To Sponsor or Not To Sponsor?

When you get a call from a local association, you may be asking yourself that question. Clubs and professional groups alike often rely on corporate sponsorship for their financial support, but even the most generous company can’t possibly sponsor every group that asks. Smart considerations can help simplify the decision making process.

Overlapping Markets

Most groups promise to reward your company’s generosity with a banner at their event or an ad in their newsletter. The first step in making sure that display is effective is considering what market the group targets. A group targeted to children may not be the best fit for a real estate company, while a young professional association could be a better fit. Determining their target audience is a great first step.

Exposure Level

As with any type of marketing, the more exposure your business gets, the more likely it is to be seen and acted on.
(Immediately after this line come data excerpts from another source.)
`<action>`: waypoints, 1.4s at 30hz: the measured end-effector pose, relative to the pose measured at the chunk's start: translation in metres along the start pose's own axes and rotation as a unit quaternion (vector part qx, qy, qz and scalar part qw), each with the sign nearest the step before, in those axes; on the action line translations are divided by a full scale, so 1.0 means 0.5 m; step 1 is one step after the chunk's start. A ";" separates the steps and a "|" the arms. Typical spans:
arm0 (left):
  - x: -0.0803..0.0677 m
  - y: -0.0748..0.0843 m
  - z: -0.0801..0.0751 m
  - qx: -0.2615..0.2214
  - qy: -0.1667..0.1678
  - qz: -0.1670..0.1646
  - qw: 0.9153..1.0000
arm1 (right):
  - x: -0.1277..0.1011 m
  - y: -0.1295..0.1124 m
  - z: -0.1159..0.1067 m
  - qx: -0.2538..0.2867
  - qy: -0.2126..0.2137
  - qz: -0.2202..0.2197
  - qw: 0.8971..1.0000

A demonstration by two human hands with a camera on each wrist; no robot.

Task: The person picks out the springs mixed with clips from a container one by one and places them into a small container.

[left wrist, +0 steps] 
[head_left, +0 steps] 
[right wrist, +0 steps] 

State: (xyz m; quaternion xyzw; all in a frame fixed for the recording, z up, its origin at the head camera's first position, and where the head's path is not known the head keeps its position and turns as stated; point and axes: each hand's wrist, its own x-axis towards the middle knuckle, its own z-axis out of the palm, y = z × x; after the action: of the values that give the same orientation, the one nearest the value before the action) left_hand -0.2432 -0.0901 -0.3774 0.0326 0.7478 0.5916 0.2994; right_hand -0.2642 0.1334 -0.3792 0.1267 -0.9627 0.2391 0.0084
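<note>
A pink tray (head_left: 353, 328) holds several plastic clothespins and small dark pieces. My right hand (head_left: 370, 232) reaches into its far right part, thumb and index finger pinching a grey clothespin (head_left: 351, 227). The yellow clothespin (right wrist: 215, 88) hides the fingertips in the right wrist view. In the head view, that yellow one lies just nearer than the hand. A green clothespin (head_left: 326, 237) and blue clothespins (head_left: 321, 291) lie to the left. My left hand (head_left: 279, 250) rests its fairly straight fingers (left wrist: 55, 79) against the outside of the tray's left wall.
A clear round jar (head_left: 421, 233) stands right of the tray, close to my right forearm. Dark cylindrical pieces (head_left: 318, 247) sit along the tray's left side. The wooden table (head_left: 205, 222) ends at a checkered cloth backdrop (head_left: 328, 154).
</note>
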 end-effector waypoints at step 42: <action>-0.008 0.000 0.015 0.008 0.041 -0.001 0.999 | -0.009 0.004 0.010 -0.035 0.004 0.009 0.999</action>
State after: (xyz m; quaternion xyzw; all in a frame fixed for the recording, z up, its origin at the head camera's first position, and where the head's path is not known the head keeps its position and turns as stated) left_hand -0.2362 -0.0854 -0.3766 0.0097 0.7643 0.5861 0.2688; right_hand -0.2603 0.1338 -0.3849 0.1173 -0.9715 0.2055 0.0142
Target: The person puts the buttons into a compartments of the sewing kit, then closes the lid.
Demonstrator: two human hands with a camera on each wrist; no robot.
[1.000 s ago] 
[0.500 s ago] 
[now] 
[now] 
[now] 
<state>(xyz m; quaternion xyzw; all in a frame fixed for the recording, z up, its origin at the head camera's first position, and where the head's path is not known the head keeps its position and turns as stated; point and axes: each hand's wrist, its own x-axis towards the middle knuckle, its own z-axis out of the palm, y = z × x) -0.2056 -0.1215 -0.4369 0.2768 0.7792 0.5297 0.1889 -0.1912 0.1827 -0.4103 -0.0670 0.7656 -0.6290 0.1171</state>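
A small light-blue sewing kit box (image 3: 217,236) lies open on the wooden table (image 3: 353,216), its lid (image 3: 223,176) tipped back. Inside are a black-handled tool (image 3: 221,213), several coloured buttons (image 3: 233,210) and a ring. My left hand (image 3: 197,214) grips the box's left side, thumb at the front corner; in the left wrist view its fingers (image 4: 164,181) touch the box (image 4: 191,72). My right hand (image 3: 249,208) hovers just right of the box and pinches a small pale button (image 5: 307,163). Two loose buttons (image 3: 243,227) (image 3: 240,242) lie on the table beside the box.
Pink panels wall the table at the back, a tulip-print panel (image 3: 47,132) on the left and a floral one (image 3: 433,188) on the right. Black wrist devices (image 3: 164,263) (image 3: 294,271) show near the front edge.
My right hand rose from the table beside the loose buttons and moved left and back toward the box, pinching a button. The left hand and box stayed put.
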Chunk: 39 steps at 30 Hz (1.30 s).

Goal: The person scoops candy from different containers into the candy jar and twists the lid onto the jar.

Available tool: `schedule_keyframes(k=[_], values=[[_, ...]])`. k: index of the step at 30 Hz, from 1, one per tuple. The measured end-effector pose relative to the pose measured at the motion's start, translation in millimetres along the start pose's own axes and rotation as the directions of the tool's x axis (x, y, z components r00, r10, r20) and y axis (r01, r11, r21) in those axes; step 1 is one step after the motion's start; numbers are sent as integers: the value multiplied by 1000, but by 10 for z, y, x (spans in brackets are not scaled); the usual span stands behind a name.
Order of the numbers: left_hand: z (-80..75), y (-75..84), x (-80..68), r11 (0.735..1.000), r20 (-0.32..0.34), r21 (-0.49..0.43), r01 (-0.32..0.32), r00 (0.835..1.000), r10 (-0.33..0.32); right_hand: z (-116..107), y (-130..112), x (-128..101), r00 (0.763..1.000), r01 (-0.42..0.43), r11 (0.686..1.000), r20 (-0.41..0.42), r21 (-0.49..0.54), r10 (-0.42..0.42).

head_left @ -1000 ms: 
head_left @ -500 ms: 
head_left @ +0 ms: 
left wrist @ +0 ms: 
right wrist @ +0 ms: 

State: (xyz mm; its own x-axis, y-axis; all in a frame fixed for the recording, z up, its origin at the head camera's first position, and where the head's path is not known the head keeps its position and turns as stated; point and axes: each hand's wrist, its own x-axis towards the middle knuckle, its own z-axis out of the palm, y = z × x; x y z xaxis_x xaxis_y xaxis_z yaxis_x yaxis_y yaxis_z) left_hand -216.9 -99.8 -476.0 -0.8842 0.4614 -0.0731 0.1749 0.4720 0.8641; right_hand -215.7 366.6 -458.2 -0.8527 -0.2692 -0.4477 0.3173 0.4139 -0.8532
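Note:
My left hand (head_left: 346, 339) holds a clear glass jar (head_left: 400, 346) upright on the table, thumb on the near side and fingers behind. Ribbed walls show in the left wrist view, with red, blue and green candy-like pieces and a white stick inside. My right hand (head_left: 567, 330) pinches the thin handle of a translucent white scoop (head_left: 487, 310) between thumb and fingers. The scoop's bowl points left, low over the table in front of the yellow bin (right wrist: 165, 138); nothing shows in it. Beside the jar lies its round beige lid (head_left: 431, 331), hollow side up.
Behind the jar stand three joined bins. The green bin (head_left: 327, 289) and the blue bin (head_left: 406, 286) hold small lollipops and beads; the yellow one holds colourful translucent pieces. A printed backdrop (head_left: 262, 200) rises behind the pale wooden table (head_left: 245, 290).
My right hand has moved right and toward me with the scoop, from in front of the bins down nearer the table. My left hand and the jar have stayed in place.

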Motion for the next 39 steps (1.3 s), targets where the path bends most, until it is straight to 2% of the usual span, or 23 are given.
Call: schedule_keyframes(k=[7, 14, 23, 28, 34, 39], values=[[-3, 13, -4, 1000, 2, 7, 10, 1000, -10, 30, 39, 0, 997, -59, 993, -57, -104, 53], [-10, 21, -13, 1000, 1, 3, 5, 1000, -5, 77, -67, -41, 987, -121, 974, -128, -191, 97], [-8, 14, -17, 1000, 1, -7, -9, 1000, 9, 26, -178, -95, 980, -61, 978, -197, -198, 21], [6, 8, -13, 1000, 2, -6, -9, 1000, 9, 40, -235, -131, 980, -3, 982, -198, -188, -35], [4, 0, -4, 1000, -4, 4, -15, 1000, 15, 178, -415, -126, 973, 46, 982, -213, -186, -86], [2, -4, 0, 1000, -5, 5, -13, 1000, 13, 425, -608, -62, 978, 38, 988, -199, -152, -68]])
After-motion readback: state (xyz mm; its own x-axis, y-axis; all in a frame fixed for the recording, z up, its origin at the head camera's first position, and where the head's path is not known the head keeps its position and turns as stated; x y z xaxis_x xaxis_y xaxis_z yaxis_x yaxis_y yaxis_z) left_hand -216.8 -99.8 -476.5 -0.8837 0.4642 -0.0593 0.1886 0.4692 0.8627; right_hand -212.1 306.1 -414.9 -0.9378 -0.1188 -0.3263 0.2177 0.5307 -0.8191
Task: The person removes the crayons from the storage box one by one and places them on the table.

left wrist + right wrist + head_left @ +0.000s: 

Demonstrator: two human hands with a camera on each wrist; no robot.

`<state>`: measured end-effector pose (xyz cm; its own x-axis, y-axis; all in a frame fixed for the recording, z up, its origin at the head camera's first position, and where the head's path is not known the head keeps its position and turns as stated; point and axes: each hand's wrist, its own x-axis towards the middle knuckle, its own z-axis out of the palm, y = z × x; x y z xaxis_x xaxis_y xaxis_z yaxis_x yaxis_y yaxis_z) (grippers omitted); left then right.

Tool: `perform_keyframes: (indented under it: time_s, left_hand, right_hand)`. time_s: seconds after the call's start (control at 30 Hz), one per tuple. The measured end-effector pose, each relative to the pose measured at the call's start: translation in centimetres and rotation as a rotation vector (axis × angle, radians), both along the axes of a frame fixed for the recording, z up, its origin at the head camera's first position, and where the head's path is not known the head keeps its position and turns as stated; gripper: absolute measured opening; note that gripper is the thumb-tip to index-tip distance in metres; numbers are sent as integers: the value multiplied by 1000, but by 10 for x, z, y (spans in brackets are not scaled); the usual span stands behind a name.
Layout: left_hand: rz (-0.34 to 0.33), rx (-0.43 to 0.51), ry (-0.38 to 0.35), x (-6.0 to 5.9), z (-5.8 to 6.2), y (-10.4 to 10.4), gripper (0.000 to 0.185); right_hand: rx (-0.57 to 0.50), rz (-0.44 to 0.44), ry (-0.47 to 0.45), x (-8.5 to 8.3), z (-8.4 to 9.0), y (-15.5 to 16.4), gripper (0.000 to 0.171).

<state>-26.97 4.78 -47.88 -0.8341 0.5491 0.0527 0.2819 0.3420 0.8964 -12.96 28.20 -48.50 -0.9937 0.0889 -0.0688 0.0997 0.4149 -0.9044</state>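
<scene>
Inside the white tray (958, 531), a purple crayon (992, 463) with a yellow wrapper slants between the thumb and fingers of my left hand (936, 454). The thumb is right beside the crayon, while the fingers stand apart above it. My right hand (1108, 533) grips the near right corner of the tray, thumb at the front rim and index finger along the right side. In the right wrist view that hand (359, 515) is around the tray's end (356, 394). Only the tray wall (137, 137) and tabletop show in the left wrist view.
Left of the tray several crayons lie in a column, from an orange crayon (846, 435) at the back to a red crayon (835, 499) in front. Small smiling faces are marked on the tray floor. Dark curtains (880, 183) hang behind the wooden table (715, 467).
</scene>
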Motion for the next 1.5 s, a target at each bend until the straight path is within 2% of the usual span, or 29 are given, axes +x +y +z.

Before you agree to a new sponsorship, determine exactly how your business will be represented. This includes the format, the level of control you’ll have over the creative design, and whether you’ll be given direct access to the audience. If you have enough input and a large enough share of the audience’s attention, it may be worthwhile to sponsor.

Competition

Another consideration is who else is sponsoring? Often, groups will contact many businesses in the same field, giving rise to the possibility that you and a few of your competitors may all be intending to sponsor. This could be either a positive or negative thing. If you can advertise in a way that clearly shows the advantage of working with your company, sponsorship may be a good idea. However, this is often difficult to do in a single banner. If the event is filled with similar businesses, you may want to avoid sponsorship. Your message is likely to be diluted with all the similar advertisements.

What are your Goals?

Marketing is only successful when it is attempted with a specific goal. Whether you want to reach a wider regional area, expand to a new demographic, or build credibility in your field, different audiences can help your business achieve its goal. Consider whether the specific sponsorship actually leads you toward your goal. Often, what seems like a promising area can be redundant. Why market to audiences you’ve already captured? Ensuring that your sponsorship will reach exactly who you need to reach will help you evaluate if the match is appropriate for your business.